T and I were relaxing in an alpine meadow, brewing up afternoon coffee. We had been there for 10 minutes. The water was boiling, shoes were off, socks were drying on nearby Barratt’s willows, and gear was fully sprawled like thru-hikers do. T spotted the mama grizzly first as it walked out of the woods 70 yards away with two cubs in tow. Shocked, she sprang up and whisper-yelled “mama grizzly with babies”. She began fast-balling gear into her pack with such speed I can only dream of her doing normally.

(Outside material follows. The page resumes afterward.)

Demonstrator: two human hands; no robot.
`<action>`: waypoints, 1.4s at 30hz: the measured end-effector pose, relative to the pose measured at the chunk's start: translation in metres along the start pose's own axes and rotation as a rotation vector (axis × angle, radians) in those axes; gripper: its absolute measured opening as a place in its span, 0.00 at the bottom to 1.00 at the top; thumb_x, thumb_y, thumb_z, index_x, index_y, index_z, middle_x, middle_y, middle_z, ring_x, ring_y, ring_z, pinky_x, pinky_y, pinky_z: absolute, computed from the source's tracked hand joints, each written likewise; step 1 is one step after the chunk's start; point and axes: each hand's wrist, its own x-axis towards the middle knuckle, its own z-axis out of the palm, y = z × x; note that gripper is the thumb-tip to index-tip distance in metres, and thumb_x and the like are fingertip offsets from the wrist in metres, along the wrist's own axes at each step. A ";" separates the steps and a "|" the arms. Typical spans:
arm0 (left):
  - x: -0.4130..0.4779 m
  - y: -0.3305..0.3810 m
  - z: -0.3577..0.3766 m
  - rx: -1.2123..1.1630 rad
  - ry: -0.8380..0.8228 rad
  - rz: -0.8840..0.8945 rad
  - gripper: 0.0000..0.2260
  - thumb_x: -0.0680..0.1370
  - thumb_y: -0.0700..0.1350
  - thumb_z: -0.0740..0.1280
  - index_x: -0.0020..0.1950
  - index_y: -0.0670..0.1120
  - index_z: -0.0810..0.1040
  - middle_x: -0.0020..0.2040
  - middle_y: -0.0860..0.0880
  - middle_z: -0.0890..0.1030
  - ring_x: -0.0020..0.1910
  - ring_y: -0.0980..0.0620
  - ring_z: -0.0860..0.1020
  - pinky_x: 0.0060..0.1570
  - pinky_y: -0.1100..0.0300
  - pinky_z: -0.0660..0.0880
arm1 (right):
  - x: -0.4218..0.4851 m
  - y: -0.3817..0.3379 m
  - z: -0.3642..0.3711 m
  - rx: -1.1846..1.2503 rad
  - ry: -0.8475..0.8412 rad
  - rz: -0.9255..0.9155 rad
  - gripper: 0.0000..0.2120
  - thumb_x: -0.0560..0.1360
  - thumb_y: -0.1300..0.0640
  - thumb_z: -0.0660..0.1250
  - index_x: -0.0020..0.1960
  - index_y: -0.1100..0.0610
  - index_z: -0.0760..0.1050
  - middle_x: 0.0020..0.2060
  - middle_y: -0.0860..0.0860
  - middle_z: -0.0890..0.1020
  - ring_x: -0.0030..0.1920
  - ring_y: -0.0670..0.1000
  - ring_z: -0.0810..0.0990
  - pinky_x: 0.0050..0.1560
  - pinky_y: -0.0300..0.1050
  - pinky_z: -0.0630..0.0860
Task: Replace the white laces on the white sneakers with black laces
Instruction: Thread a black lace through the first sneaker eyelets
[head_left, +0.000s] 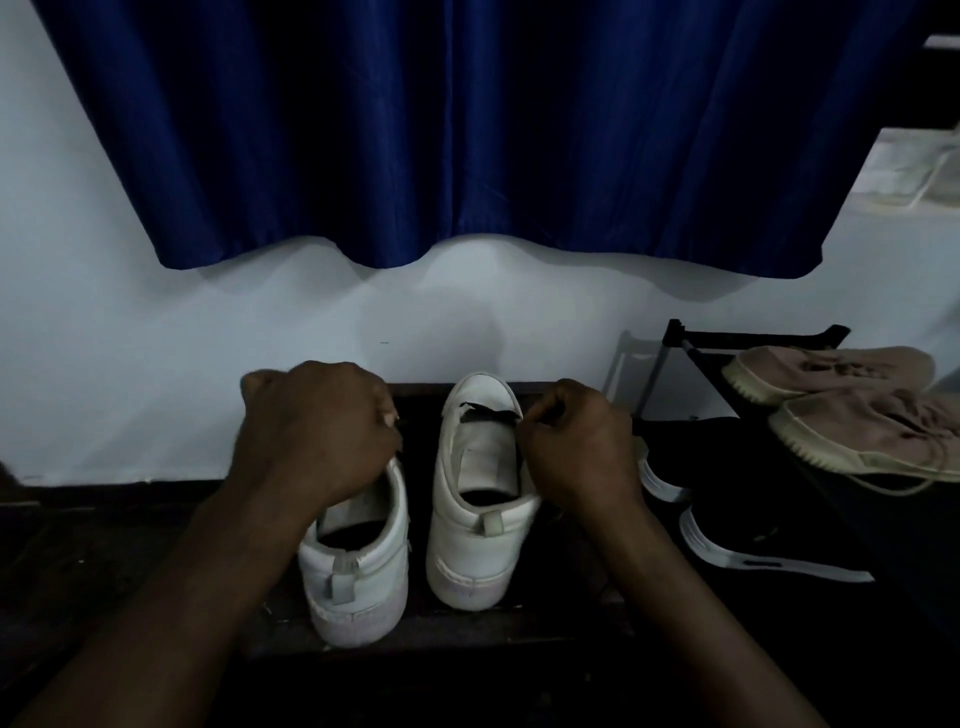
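Note:
Two white sneakers stand side by side with their heels toward me, the left sneaker (358, 561) and the right sneaker (480, 499). A black lace (485, 414) crosses the front of the right sneaker near its toe. My right hand (576, 447) is beside that shoe's right edge, with its fingers pinched on the lace end. My left hand (317, 426) is closed in a fist above the front of the left sneaker and hides its front. Its thumb and finger are pinched at the height of the lace, and the strand there is lost against the dark floor.
The shoes stand on a dark mat (436, 634) by a white wall, under a blue curtain (467, 130). A black shoe rack (727, 374) to the right holds a pair of beige sneakers (852, 410). Black shoes with white soles (748, 540) lie below it.

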 end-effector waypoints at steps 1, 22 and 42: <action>0.001 0.000 0.001 -0.017 -0.056 -0.007 0.07 0.73 0.50 0.67 0.41 0.61 0.84 0.48 0.61 0.84 0.53 0.54 0.80 0.58 0.52 0.65 | 0.000 0.001 0.000 0.006 -0.002 0.004 0.04 0.67 0.60 0.70 0.36 0.53 0.82 0.36 0.46 0.83 0.41 0.48 0.81 0.37 0.38 0.69; 0.016 0.030 0.027 -0.038 -0.176 0.075 0.07 0.76 0.49 0.68 0.50 0.59 0.82 0.49 0.59 0.84 0.59 0.52 0.78 0.63 0.48 0.64 | -0.007 -0.007 -0.013 -0.006 -0.047 -0.091 0.06 0.68 0.59 0.73 0.38 0.49 0.86 0.31 0.45 0.85 0.31 0.43 0.81 0.36 0.41 0.78; 0.015 0.026 0.022 -0.386 -0.290 -0.110 0.08 0.75 0.50 0.66 0.41 0.52 0.84 0.49 0.51 0.85 0.54 0.46 0.81 0.58 0.52 0.76 | -0.001 -0.009 -0.007 -0.148 -0.118 -0.064 0.13 0.70 0.56 0.72 0.52 0.43 0.86 0.51 0.46 0.87 0.54 0.48 0.84 0.49 0.33 0.69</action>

As T sprang up, the bear put her head down and started digging, seemingly unaware of us. I grabbed the spray, stood up, and since the bear was digging it’s way towards us at 60 yards and dropping, I calmly said hello to make it aware of us. It looked up, stared for several seconds, smelled the air and then went back to digging. I knew she was okay with us. If she was going to get grumpy, that would have been the time.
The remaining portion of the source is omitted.